According to our results, patients with MVD associated at least two adverse circumstances for bone trabecular structure: a poor metabolic control – which facilitates the accumulation of AGEs1,3 – and a low plasma level of 25(OH)D, which based on the recent studies, could contribute to the development of MVD27 and a reduction in the TBS29,30.

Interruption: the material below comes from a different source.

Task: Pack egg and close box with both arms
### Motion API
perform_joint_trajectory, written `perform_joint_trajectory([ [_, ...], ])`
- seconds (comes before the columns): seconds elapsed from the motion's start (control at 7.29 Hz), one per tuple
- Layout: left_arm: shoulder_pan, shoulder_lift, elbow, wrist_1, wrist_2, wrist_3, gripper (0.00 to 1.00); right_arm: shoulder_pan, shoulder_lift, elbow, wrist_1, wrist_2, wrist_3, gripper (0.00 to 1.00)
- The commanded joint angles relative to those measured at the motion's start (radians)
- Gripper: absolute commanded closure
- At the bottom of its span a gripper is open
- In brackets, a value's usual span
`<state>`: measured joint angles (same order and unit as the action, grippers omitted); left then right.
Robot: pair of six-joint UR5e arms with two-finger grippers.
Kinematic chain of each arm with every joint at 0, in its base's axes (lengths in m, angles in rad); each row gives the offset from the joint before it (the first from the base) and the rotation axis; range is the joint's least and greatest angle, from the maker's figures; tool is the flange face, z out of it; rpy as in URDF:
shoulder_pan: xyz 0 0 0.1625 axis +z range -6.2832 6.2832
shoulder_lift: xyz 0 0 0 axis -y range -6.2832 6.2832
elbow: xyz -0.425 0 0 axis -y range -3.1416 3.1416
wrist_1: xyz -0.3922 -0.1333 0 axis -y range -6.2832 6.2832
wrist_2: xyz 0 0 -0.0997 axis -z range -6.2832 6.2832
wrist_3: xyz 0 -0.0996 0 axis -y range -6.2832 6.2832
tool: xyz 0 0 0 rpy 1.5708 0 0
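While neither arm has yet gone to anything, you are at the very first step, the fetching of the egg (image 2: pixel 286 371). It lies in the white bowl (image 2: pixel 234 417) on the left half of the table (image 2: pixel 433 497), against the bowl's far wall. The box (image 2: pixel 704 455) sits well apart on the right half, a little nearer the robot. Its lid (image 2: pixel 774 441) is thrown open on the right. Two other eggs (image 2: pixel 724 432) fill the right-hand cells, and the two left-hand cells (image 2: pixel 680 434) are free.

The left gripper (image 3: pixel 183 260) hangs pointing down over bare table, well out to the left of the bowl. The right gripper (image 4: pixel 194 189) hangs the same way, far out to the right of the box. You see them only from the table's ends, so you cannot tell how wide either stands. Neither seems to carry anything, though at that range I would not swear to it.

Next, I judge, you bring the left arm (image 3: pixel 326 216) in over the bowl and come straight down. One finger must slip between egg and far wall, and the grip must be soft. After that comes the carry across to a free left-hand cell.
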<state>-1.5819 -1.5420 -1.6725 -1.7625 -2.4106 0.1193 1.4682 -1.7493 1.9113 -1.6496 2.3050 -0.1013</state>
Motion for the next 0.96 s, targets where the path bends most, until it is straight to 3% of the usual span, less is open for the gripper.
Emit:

The study has some limitations that need to be considered. First, the cross-sectional design makes it possible to detect associations, but not to establish causality. The number of patients in the cohort who met inclusion criteria was relatively low, with the added effect of successive stratification on statistical power and the risk of making a type II error. Dietary intake of dairy products or calcium and/or vitamin D supplements have not been analysed as possible confounding variables. On the other hand, we believe there are two points of interest. To our knowledge, it is the first study to demonstrate a relationship between diabetic MVD and impaired trabecular architecture as measured by the TBS. Finally, the analysed population belongs to a large prospective study, the Camargo Cohort, which has been an added advantage in terms of reliability and data quality.